- **TASK TO CARRY OUT**
Find the string "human" in the data, and copy out each line that has it.

- **MATERIAL FOR THE TASK**
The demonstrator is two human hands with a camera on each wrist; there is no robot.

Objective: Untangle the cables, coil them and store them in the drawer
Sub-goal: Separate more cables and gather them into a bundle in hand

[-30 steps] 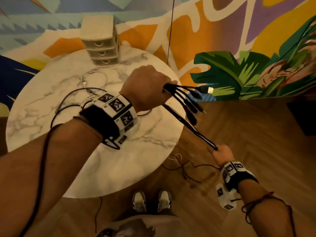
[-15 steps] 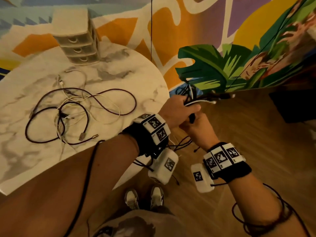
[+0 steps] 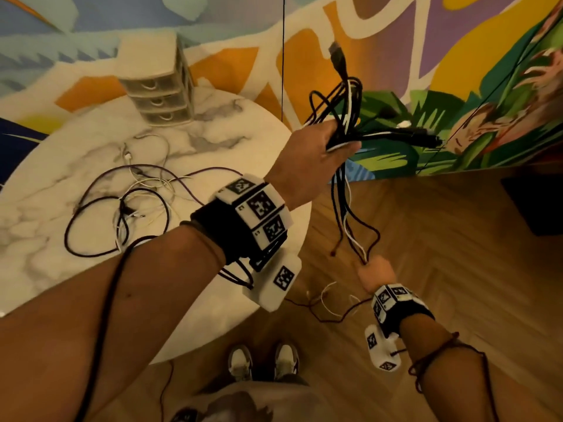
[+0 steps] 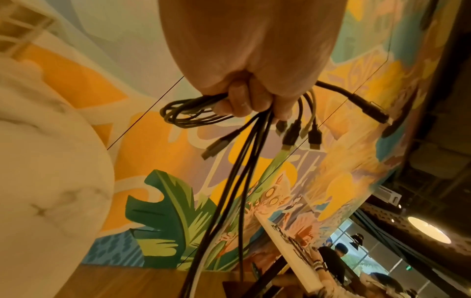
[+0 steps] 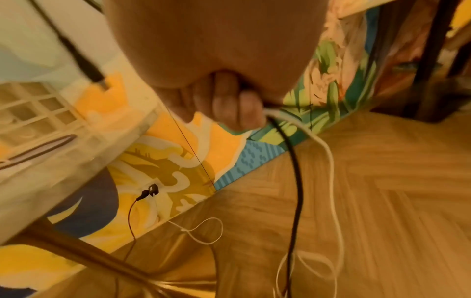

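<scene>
Marble-topped table (image 3: pixel 91 278) carries a loose tangle of cables (image 3: pixel 128 205) that could snag and slide off its edge if the hanging strands catch them, with the drawer unit (image 3: pixel 158 86) shut at its far side. Beside the table, the left hand (image 3: pixel 316 153) clenches a bundle of cables (image 3: pixel 347 123) held high, while the right hand (image 3: pixel 376 274), low down, pinches its black and white strands (image 5: pixel 295 161); pulling before the loops are free could tighten a knot, and trailing ends on the floor could catch underfoot

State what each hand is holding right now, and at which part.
The left hand grips a bundle of cables near their plug ends, loops and connectors sticking out. The right hand grips the same cables lower down their hanging lengths, above the floor.
</scene>
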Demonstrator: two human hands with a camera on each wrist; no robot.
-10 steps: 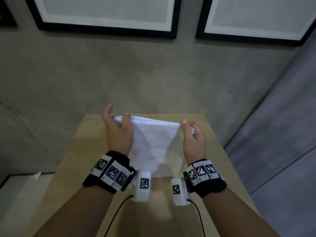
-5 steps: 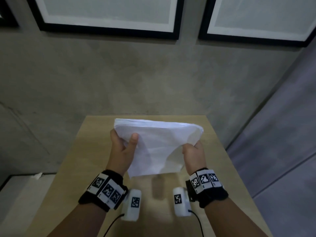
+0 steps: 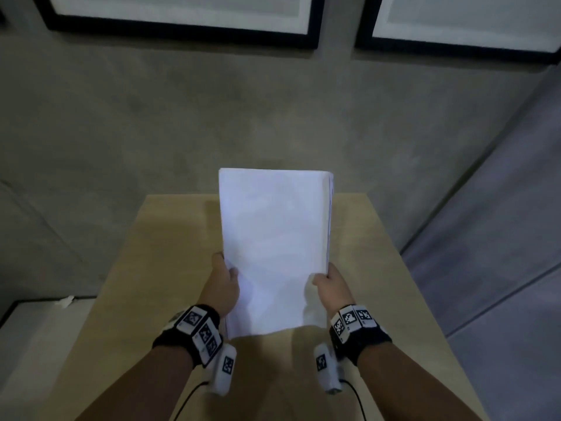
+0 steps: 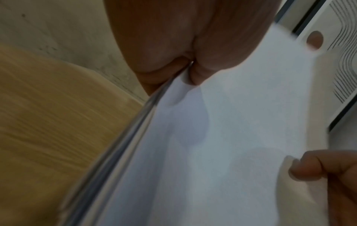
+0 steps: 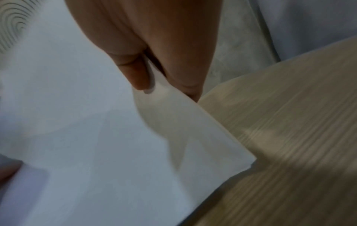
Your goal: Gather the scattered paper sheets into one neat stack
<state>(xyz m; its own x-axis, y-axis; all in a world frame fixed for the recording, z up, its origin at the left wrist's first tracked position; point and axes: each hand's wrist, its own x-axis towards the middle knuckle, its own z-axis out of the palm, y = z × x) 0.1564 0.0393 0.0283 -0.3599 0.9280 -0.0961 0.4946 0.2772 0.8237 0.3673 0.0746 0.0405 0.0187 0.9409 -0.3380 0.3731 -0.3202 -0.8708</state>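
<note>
Below, a light wood-grain bench [image 3: 127, 299] stands against a grey concrete wall [image 3: 212, 117] carrying two black-framed pictures [image 3: 182, 22] at 12 o'clock. Above the bench, the paper stack [image 3: 273, 253] is held upright: white, rectangular, edges nearly flush. At 9 o'clock the left hand [image 3: 223, 284] pinches its edge; at 3 o'clock the right hand [image 3: 332, 288] pinches likewise, fingers [image 5: 141, 73] pressed together on paper.
</note>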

- **TASK RESPONSE**
The demonstrator is two human hands with a camera on each wrist; there is no robot.
Demonstrator: two human hands with a camera on each wrist; no robot.

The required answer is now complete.